-- Assignment --
Reproduce the listing that follows character for character, excluding its pictures.

--- START ---

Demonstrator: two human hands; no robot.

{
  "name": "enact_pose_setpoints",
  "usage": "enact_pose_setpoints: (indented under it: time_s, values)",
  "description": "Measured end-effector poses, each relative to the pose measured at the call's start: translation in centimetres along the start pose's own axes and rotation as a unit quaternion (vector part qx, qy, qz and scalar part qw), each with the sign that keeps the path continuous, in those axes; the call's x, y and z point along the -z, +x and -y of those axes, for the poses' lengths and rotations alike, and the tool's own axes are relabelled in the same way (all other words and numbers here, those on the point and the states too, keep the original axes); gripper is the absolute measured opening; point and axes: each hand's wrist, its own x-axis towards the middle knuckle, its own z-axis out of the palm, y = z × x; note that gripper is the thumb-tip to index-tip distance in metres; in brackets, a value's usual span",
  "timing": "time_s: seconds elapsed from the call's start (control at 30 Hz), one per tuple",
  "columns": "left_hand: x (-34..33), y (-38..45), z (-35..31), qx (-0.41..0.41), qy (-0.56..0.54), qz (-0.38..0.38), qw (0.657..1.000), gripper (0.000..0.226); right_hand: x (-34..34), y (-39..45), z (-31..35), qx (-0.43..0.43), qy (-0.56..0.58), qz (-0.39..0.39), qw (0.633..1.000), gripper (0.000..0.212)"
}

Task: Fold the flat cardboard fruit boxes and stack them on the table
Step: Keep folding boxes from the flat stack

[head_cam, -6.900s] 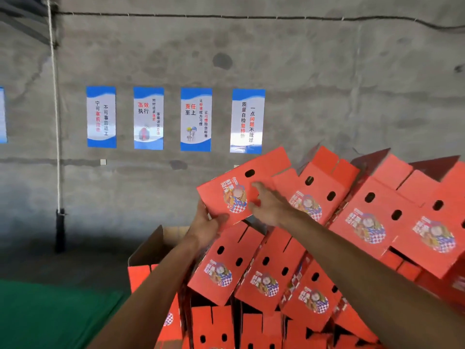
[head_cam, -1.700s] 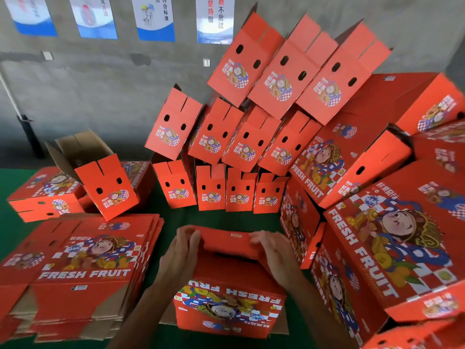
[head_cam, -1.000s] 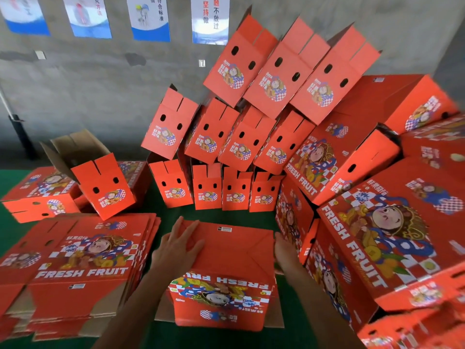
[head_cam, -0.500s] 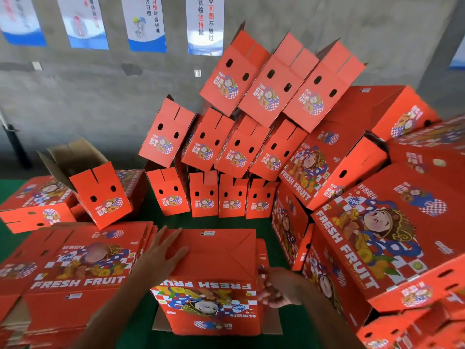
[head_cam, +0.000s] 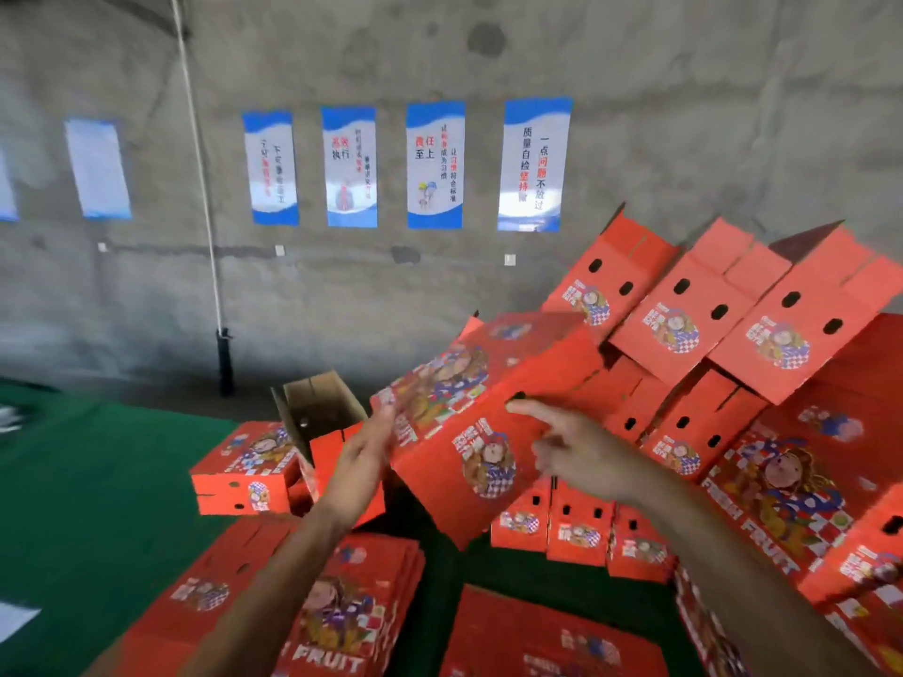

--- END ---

-- Response to this task --
Demonstrator: two human hands; no robot.

{
  "name": "enact_pose_setpoints",
  "usage": "enact_pose_setpoints: (indented under it: time_s, values)",
  "description": "Measured end-effector poses, each relative to the pose measured at the call's start: translation in centimetres along the start pose's own axes and rotation as a unit quaternion (vector part qx, qy, qz and scalar part qw), each with the sign that keeps the path continuous, in those axes; the call's x, y and z point along the -z, +x and -y of those axes, for the poses' lengths and rotations alike, and the tool's own axes are relabelled in the same way (all other words and numbers here, those on the point and the states too, keep the original axes); gripper is the absolute measured opening; point and axes: each hand's wrist, its own x-axis towards the middle knuckle, its own z-axis out of the palm, y = z × x; note that gripper is the thumb-tip to index-tip distance in metres; in brackets, a value's usual span",
  "timing": "time_s: seconds elapsed from the call's start (control at 30 Hz), one per tuple",
  "columns": "left_hand: x (-34..33), y (-38..45), z (-35..31), qx (-0.41..0.41), qy (-0.56..0.54), qz (-0.38..0.38), qw (0.657..1.000), gripper (0.000..0.226); right_hand: x (-34..34), y (-39..45), z (-31..35), qx (-0.43..0.43), qy (-0.56..0.58), qz (-0.39..0.39), qw (0.633..1.000), gripper (0.000..0.212)"
}

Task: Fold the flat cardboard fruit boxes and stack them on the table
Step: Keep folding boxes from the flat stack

[head_cam, -6.900s] 
[head_cam, -1.700s] 
[head_cam, -1.000s] 
[head_cam, -0.500s] 
[head_cam, +0.000s] 

No further response is needed.